Теперь, мыслию и сердцем приникая к тому, “что видели очи наши и что осязали руки наши“[2], невольно углубляешься все более и более в жизнь о. Исидора. Все заметнее выступает ознаменованностьэтой жизни, и все труднее становится работа писания. То тонкое благоухание духовности, которое всегда облаком следовало за о. Исидором, непередаваемо никакими словами, тем более, что словесно, внешне говорить об о. Исидоре приходится слишком немного. Ведь жизнь его внешне была проста, — в ней не найдешь ни занятных случаев, ни увлекательных слов. Прости же, благосклонный читатель, предпринимаемую неумелую попытку; и если о. Исидор не покажется тебе Ангелом с неба паче, нежели человеком от земли, то возложи вину в том не на чтимого Старца, но на неумелость составителя сего Сказания. Чувствуешь что-то; кажется, — вот-вот схватишь истинное слово об о. Исидоре. Но написанное выходит всякий раз совсем не тем, что есть на самом деле о. Исидор.

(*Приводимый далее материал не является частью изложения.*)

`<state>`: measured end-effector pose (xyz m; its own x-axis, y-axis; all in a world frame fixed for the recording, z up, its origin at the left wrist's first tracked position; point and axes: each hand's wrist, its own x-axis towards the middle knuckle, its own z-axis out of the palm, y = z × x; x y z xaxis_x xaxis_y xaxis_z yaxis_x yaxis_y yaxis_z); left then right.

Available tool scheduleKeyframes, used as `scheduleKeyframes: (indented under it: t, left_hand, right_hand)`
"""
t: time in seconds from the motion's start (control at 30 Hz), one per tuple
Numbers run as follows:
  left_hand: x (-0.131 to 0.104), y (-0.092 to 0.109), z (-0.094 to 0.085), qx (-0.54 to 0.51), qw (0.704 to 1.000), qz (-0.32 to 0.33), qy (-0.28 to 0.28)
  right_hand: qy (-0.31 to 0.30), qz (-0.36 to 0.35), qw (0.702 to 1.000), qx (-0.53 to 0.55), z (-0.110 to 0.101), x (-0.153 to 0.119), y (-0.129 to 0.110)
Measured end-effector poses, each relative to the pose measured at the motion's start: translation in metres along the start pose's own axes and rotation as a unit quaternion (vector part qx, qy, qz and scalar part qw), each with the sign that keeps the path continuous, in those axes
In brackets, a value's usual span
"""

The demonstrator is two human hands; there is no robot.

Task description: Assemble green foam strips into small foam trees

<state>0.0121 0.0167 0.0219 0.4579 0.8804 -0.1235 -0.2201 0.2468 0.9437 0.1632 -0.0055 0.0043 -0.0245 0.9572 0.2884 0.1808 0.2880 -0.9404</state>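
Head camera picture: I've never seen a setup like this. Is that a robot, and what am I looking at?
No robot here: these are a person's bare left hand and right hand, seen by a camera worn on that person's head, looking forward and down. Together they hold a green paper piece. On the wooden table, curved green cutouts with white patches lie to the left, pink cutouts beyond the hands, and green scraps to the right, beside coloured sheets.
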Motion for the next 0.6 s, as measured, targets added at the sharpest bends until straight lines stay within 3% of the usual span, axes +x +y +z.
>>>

ГЛАВА 1, в которой благочестивый читатель извещается о келлии отца Исидора

Чтобы ты знал, любознательный читатель, как живет отец Исидор, соберемся-ко вместе к нему. Мы вышли из Обители Преподобного Сергия Радонежского, прошли Посад и затем пересекли поле, что около скитских прудов. Затем, перейдя мостик, Боголюбивую Киновию и лес, мы оказались меж скитов — Гефсиманского и Черниговского. Только, прежде нежели направиться к Старцу, не позабудем помолиться в подземном храме Черниговской Божией Матери, чудотворной святыне здешних мест. Ведь Старец так любит Ее, что наверняка спросит нас, были ли мы у Нее, как спрашивает об этом решительно всякого своего гостя.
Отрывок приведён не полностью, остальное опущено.